А Перец, вообще, не спал. Он лежал в гамаке, который ему повесили на улице, устремив взгляд в густые кроны деревьев, полностью закрывшие небо.
"Вот он, Лес, - думал Перец. - И я в нем. Совсем недавно это было немыслимо. И я не понимал, почему... Теперь понимаю, но меня-то не пускали в Лес совсем не поэтому, а потому что Порядок не велел. А почему не велел никто не знает. Но ведь и хорошо, что не пускали - пустили бы, и я погиб бы без защиты... Значит, что-то в этом Порядке было разумное?.. Или я теперь пытаюсь придать ему разумность? Все-таки жил при нем, подчинялся ему... Страшно ведь признаться себе, что жил в безумии и подчинялся безумию!.. Унизительно... Настолько унизительно, что попробовав жить по-своему, нового безумия не стерпел... А толку-то? Чистая совесть?.. Хорошо, если бы так, да только... Алевтину-то оставил Тузику... Вообще, всех оставил Тузику. Но они сами захотели!.. Не смог объяснить... А возможно ли объяснить?.. Инстинкты глухи к словам... Наверное, я рвался в Лес, потому что подспудно чувствовал, что мне среди людей, среди нормальных людей, не место. И мне казалось, что где-то на планете мне должно найтись местечко... Но ведь и в Лесу происходит то, что мне кажется безумием, то, что никак не укладывается в рамки моей морали. Значит, и здесь я чужой. То же мне открытие!.. И почему Лес должен следовать моей морали? Мораль - это то, что человек придумал для собственного удобства. В природе ее не существует. Поэтому Лес вне морали. Мать-Природа вне морали, по ту сторону добра и зла. У них свои гомеостатические резоны, которые в глобальном смысле могут быть весьма разумны. Только этот смысл ускользает от меня, потому что его суть в том, что я должен быть уничтожен. Мой инстинкт самосохранения вопиет, что это безумие. И он, по-своему, прав, как прав инстинкт самосохранения Леса и Матери-Природы. Однако опыт подсказывает, что крайние меры редко оказываются оптимальными. Всегда существует "золотая середина", которая находит компромисс между всеми правдами. И у нас с Кандидом единственный выход - стать рыцарями золотой середины... Но сможем ли? А другого пути у нас нет".

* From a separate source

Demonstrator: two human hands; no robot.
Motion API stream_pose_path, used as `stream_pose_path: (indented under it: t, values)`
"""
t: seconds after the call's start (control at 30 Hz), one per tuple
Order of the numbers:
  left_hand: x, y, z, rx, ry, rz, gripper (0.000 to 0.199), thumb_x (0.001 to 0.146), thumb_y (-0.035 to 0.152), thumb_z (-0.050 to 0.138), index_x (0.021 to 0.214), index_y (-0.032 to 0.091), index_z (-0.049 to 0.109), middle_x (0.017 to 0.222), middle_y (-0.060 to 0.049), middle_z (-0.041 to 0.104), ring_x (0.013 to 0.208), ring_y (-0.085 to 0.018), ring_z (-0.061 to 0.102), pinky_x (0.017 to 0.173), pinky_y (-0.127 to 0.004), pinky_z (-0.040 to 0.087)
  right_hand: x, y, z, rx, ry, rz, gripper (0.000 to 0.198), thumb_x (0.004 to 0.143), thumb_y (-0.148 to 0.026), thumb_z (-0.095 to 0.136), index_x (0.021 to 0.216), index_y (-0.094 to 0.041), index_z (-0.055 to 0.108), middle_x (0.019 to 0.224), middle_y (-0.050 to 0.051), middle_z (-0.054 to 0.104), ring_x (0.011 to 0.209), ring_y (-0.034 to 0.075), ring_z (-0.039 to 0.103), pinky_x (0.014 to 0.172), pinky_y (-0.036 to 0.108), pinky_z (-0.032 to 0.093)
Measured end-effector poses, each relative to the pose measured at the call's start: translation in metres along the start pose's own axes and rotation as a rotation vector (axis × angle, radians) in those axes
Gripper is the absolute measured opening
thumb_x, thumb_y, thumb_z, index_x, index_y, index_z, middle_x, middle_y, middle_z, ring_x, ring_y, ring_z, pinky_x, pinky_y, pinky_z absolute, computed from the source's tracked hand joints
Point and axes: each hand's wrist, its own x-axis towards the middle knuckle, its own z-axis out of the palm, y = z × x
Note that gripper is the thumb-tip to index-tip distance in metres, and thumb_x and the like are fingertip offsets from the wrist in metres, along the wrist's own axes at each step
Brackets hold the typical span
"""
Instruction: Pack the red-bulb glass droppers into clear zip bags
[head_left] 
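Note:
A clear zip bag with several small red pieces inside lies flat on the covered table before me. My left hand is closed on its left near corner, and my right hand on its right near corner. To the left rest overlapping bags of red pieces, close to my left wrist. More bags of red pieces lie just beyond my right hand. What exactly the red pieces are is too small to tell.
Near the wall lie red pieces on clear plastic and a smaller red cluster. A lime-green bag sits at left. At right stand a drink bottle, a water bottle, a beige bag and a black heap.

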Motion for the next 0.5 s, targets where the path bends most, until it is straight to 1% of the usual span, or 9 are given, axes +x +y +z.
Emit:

Кандид спал на своей лежанке-мертвяке. Рядом с ним притулилась Лава. Он ничего не мог с ней поделать - она приходила, когда он крепко спал, ложилась, и он обнимал ее. Его тело обнимало ее, потому что телу было приятно. Оно уже стало привыкать к его юному теплу. А разум начинал возмущаться только утром, но с каждым утром возмущение становилось все менее активным и все более формальным, и Нава с Лавой только хитро хихикали в ответ и обнимали его с двух сторон, и вели к озерку для утреннего омовения, и резвились вокруг него, как дети. Собственно, они и были дети.